Still, luck was on Nebraska's side. As if playing the charged-up Huskers wasn't enough, the Irish had the added misfortune of taking on Mother Nature, too. Trailing 27-3 and needing to pass the ball to make any kind of a serious comeback attempt, a steady rain started to fall late in the third quarter, making for a slippery football and all but washing out Notre Dame's chances.

What Nebraska did offensively in the first half was anything but a fluke. The Cornhuskers briefly re-established their vaunted inside power running game that had been AWOL so far this season. It appeared that coach Solich dusted off a few plays that he hadn't called on for a while.

Nebraska finally put some of its non-Crouch offensive weapons on display. Just as he showed last year with a key third-and-9 catch in overtime, Nebraska tight end Tracey Wistrom proved that he's once again a big receiving threat with four first-half catches for 71 yards. Crouch, who is trying to improve on last year's 48-percent passing, was a tidy 6-of-8 passing for 88 yards at halftime and had just one attempt in the final 30 minutes.

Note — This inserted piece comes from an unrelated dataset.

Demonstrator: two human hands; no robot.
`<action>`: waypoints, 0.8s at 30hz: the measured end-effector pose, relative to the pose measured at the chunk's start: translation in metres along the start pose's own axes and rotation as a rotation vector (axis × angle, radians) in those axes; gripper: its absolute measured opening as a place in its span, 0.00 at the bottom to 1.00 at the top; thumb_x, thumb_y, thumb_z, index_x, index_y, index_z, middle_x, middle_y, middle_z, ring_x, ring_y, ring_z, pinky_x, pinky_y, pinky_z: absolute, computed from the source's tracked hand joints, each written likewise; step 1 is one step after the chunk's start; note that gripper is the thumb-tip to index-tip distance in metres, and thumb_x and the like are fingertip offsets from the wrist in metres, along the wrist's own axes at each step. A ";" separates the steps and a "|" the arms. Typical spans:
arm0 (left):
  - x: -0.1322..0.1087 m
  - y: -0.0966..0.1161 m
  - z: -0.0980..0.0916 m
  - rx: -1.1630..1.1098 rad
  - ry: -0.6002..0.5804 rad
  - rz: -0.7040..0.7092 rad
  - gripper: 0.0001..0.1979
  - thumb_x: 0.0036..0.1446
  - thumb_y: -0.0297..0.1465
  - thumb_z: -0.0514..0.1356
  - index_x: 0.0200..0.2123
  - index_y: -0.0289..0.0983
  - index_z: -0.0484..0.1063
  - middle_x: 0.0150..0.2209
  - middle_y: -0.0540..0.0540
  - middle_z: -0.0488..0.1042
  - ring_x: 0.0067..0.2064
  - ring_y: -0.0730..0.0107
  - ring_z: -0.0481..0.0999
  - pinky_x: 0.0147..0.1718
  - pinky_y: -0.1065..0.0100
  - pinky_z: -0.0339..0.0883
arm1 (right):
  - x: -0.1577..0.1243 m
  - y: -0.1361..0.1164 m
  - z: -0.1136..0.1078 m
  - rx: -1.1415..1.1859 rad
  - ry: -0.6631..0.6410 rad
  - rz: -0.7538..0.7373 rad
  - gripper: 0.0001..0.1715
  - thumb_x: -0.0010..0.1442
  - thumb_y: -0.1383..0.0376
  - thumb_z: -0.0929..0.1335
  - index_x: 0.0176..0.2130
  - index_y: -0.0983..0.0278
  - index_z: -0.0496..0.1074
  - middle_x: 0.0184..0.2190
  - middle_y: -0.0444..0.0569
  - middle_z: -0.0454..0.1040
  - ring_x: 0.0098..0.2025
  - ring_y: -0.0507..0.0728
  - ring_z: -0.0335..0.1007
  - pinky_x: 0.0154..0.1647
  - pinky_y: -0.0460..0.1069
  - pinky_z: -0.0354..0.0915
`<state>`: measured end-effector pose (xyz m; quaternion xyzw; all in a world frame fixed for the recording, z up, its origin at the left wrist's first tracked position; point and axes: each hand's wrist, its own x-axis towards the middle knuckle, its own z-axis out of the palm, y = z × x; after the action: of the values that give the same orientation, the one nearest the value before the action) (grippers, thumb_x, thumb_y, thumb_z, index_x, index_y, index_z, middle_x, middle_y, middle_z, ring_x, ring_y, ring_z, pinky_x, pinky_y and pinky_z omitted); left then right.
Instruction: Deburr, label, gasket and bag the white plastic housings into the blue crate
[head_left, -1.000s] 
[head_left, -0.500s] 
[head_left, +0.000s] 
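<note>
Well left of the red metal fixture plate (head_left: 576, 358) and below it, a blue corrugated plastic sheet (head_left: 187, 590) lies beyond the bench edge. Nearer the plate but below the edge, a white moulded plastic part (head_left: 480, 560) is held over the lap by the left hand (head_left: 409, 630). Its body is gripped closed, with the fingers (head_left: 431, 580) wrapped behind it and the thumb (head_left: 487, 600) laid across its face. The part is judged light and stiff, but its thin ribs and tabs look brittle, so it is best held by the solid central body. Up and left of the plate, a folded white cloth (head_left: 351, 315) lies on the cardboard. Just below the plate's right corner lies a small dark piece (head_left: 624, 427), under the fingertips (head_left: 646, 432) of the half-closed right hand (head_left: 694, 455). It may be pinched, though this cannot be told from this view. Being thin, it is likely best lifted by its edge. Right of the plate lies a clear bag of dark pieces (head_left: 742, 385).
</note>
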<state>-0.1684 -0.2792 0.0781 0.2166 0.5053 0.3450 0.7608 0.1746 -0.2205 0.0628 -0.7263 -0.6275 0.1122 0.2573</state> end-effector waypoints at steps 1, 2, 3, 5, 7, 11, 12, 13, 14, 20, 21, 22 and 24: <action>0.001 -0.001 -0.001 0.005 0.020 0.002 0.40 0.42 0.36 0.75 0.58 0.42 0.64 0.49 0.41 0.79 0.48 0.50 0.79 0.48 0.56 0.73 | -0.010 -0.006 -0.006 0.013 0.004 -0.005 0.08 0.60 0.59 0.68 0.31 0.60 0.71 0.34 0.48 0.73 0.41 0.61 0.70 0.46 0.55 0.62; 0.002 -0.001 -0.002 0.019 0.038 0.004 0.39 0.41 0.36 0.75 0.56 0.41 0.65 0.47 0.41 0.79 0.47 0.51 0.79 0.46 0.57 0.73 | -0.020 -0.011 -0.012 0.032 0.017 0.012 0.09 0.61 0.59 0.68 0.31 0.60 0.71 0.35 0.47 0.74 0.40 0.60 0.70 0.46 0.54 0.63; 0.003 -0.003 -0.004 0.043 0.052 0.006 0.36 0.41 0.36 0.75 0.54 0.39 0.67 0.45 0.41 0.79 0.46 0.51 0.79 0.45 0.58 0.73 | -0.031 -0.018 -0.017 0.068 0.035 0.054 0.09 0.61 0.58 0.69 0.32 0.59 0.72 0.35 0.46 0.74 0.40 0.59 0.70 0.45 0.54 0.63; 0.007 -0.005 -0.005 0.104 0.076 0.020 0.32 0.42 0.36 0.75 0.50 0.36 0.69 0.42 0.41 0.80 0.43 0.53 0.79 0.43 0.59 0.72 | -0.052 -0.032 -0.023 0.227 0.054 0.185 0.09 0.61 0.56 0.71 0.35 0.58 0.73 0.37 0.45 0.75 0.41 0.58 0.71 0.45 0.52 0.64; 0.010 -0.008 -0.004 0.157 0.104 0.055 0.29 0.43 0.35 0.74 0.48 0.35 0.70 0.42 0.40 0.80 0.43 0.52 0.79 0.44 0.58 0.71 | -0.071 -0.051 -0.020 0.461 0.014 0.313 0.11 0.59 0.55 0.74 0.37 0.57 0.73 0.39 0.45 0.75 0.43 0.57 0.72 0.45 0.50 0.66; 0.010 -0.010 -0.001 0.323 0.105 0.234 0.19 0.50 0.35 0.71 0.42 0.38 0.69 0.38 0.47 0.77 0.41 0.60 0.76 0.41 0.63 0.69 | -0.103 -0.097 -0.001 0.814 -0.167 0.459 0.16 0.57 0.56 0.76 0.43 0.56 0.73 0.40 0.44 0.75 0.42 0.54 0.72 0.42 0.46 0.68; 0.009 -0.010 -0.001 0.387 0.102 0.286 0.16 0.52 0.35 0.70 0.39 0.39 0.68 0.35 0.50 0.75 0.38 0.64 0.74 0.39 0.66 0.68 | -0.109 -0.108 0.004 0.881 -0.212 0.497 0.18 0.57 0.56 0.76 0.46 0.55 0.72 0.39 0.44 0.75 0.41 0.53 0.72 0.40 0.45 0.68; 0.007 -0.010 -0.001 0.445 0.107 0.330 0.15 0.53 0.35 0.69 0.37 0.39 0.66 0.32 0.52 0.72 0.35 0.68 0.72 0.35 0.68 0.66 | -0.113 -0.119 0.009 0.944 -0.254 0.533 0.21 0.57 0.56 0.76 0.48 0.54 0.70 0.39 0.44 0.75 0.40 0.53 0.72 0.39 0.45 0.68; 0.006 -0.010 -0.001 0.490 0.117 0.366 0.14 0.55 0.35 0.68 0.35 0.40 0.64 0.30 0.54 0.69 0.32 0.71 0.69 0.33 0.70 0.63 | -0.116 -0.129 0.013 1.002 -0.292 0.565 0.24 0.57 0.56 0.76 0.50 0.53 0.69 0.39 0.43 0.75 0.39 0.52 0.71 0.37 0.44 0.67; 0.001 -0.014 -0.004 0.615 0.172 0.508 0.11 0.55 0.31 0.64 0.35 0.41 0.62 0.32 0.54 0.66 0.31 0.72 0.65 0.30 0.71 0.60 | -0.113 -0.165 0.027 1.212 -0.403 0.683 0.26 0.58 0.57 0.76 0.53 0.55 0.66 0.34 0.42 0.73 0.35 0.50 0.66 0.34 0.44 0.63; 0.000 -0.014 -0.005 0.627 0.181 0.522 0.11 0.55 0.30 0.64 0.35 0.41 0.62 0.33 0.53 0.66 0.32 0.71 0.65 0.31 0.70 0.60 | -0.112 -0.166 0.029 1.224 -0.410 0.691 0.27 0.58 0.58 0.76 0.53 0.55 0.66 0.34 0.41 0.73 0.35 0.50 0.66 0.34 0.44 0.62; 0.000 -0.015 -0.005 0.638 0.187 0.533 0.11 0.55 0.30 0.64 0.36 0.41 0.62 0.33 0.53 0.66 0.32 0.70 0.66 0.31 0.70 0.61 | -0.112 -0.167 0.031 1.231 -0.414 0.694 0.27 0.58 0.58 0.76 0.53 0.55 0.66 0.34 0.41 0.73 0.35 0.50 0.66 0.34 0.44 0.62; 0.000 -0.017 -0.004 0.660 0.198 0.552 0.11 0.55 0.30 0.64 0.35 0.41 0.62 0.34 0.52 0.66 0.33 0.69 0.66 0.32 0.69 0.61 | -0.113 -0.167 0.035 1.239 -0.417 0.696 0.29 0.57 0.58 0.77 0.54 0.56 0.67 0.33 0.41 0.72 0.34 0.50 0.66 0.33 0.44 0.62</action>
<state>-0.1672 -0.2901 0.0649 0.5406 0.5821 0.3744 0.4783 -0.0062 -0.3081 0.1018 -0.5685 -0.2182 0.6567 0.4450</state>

I-back Dahrran Diedrick exhibited that he can be a punishing horse of a runner for a second straight game, this time with 32 carries for 133 yards and two TDs against a bunch of blue-chippers. Still, Solich would no doubt like to get a little more production from his fullbacks.

What has to be scary for future opponents is that Crouch and Co. won easy and still didn't operate with maximum efficiency. There were still intensity lulls and breakdowns sprinkled in among the big plays as the Huskers managed just 270 total yards -- 70 in the second half no thanks to an ultra-conservative gameplan.

That made the play of the defense all the more impressive. Only a special teams mistake -- NU had a punt blocked inside its own 10-yard line -- allowed Notre Dame to finally reach paydirt in the fourth quarter. But it was too little too late.

It probably should have come as no surprise to Bob Davie that Irish luck wasn't going to play here. Heck, if the "Four Horsemen" couldn't win in Lincoln, what made anyone think that sophomore quarterback Matt LoVecchio (11-of-24 passing) would be able to turn the trick?